Smith went on to explain how I could have arrived at such a conclusion. "I think the game is a huge mashup. This is mashup culture, we're in it," he says, as the main character respawned by falling through a couple of orange and blue portals. "If you look back to the golden age of video games, when they were just...fun; the Sega days, the Dreamcast days, Nintendo--it made no god damn sense. There are mushrooms, there are things...I had no idea what was going on, but it was fun as hell. As we started to focus more on technology, everybody started saying, 'I want to make this movie', more than an interactive thing. For us, this is going back to the roots of what video games are."

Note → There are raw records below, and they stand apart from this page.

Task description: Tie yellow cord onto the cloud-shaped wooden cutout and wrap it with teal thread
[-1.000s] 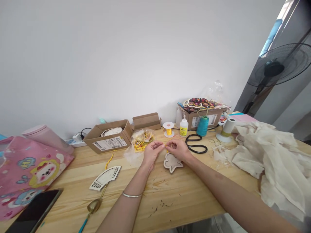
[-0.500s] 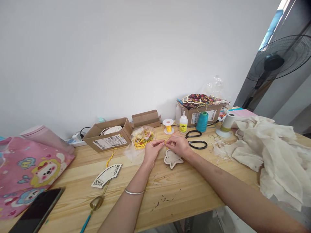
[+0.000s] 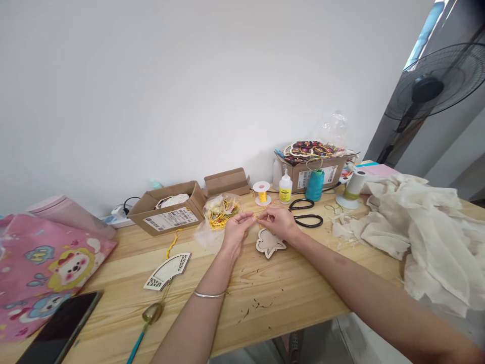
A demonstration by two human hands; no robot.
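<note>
Holding narrow pinches, the left hand [image 3: 237, 233], just beside a plastic bag [image 3: 220, 215], and the right hand [image 3: 275, 224] shared a thin yellow cord [image 3: 256, 217], held just above a wooden cutout [image 3: 270, 243] on the pine table [image 3: 284, 296].

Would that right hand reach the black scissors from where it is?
Probably yes: the right hand sits just beside the black-handled scissors, with nothing in the way. It seems to be pinching yellow cord, so it would likely let go first.
</note>
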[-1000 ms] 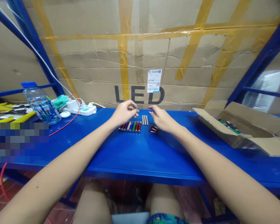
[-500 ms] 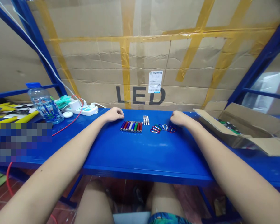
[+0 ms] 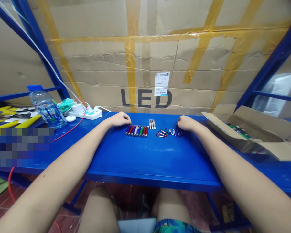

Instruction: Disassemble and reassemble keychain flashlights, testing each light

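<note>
My left hand point(image 3: 120, 119) rests on the blue table with its fingers curled down and no object showing in them. Its fingertips are just behind the left end of a row of small metallic tubes point(image 3: 136, 130), coloured purple, red, blue, silver and green, which look like mini flashlights. My right hand point(image 3: 185, 123) is closed in a fist on the table, and nothing shows in it. In front of it lie several coloured carabiners point(image 3: 171, 131) in a curved row. Small round silver button cells point(image 3: 152, 124) form a block between tubes and carabiners.
An open cardboard box point(image 3: 247, 142) with small parts stands on the right. To the left are a water bottle point(image 3: 47, 108), a white power strip point(image 3: 93, 114) and a red cable point(image 3: 74, 128). A large taped cardboard box point(image 3: 97, 71) walls off the back.
My left hand has shifted slightly right, closer to the row of tubes. My right hand and the laid-out items stay in place.
</note>
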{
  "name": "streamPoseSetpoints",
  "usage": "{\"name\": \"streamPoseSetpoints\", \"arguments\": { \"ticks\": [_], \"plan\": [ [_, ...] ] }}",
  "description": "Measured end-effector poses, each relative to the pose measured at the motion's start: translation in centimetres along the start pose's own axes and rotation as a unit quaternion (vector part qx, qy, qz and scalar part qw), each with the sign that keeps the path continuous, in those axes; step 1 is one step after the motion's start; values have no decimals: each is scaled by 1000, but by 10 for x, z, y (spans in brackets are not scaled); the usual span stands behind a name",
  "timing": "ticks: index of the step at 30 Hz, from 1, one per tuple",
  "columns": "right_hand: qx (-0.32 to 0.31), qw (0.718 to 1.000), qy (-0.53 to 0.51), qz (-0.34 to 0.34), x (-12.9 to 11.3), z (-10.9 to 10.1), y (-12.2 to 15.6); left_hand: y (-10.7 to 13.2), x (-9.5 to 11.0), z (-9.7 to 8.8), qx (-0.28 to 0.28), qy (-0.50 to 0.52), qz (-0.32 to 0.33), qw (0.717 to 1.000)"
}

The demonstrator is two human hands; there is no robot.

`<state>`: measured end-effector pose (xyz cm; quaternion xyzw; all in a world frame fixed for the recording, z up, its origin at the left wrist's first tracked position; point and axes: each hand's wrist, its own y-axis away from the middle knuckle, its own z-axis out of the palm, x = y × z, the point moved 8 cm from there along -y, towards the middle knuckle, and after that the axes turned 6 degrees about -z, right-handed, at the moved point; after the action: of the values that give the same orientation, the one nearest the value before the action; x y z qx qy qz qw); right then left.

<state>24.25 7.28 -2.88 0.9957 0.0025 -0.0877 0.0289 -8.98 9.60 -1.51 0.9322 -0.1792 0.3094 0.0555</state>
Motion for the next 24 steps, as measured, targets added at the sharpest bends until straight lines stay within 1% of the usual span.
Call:
{"name": "streamPoseSetpoints", "arguments": {
  "ticks": [3, 11, 17, 20, 24],
  "plan": [
    [1, 1000, 0, 0, -2, -1, 1, 1, 2, 0, -6, 19, 7, 1000],
    [-9, 1000, -5, 2, -2, 1, 2, 1, 1, -2, -10, 55, -5, 998],
    [-22, 1000, -2, 0, -3, 1, 4, 0, 0, -1, -24, 84, -11, 996],
    [-22, 1000, 1, 2, -4, 1, 5, 0, 1, -3, -12, 88, -8, 996],
    [-19, 1000, 4, -3, -2, 1, 3, 0, -2, -8, 26, 98, -12, 995]
  ]
}}
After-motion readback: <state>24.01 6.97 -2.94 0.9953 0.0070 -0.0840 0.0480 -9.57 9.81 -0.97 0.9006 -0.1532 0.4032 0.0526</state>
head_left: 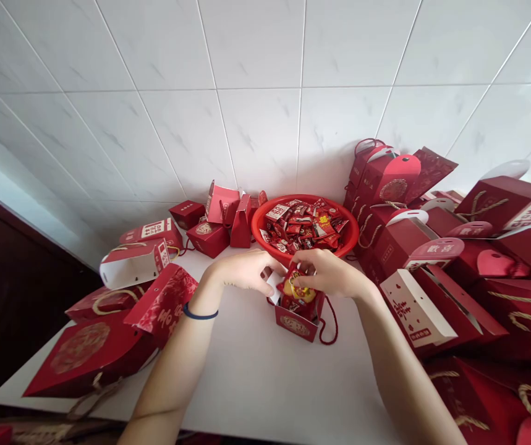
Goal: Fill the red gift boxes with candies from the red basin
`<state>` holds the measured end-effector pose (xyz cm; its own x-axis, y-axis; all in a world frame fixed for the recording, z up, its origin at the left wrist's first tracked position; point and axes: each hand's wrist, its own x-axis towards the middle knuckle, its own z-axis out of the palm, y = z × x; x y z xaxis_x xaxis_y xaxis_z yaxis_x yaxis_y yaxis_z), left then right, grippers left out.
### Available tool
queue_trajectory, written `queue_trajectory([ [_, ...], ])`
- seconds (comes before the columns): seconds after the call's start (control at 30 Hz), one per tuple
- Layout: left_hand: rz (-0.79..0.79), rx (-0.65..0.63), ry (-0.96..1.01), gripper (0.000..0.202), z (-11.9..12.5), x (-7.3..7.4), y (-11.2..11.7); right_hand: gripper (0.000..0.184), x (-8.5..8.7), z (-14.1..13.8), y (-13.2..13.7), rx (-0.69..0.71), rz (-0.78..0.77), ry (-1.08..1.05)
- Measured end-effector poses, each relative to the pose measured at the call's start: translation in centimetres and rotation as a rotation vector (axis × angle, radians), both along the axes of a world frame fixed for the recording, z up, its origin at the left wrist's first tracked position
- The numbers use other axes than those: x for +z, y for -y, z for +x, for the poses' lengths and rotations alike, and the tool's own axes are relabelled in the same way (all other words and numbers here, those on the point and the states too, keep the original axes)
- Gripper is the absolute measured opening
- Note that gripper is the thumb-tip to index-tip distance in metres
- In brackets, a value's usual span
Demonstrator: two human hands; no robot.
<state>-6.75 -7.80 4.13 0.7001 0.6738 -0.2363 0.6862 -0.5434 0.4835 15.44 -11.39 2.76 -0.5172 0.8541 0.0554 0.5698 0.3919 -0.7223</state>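
Note:
A small red gift box [297,327] with a dark red cord handle [335,326] stands uncovered on the white table, holding red candy packets. My left hand [246,272] is at its left side, thumb and fingers closed around the raised white inner flap [275,285]. Over the box's right side, my right hand [324,272] has its fingers on a red and yellow candy packet [300,290] at the top of the box. Right behind both hands sits a red plastic basin [258,225] full of wrapped candies [300,228].
Red gift boxes with rope handles [395,247] are piled along the right side. More boxes, some uncovered [128,266], lie on the left, with smaller ones [209,238] by the tiled wall [260,123]. The white table [265,383] extends toward me.

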Motion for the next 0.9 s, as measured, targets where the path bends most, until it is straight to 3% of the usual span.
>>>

Drew Murray, Sunset Overdrive's game director, agrees. "I think the roots of Insomiac are there too. The bones of Insomniac are in there. So much of this has nothing to do with the original idea we pitched, but just with people feeling free to express themselves."
But with so much happening on-screen--colourful explosions, spurts of orange energy drink erupting from mutant enemies, interface elements blasting onto the screen and away again just as quickly--I wanted to know how Insomniac made Sunset Overdrive at all coherent.
"This is totally toned back," says Murray. "One of our things was, 'Go too far, and we can always pull back.' It's easier to pull back than to inch forward."
For us, this is going back to the roots of what video games are.
Part of this toning back is limiting you to eight weapons at a time. Many more exist in the game; Murray wouldn't say how many, but explained that players would find themselves overwhelmed when having to choose between teddy bear rocket launchers, vinyl cannons and guns that shot fireworks--whilst grinding on rails.
Murray hints at dynamic events and special objectives that will appear to keep you grinding onward outside of story missions, and adds that Insomniac wants to introduce at least one new gameplay mechanic with each main mission. We saw one of these in action--a firefight on a rollercoaster track, with a boss that appeared in his own special rollercoaster car. But if you want to get there before the mission, you'll be able to access the entire world map from the start of the game--and even be able to get from one end of it to the other without ever touching the ground.
Sunset Overdrive looks like complete nonsense, in the best possible sense. It appears to be an homage to the golden age of video games, as Insomniac claims--but, in keeping with the game's punk rock attitude, an homage that's turned up to 11.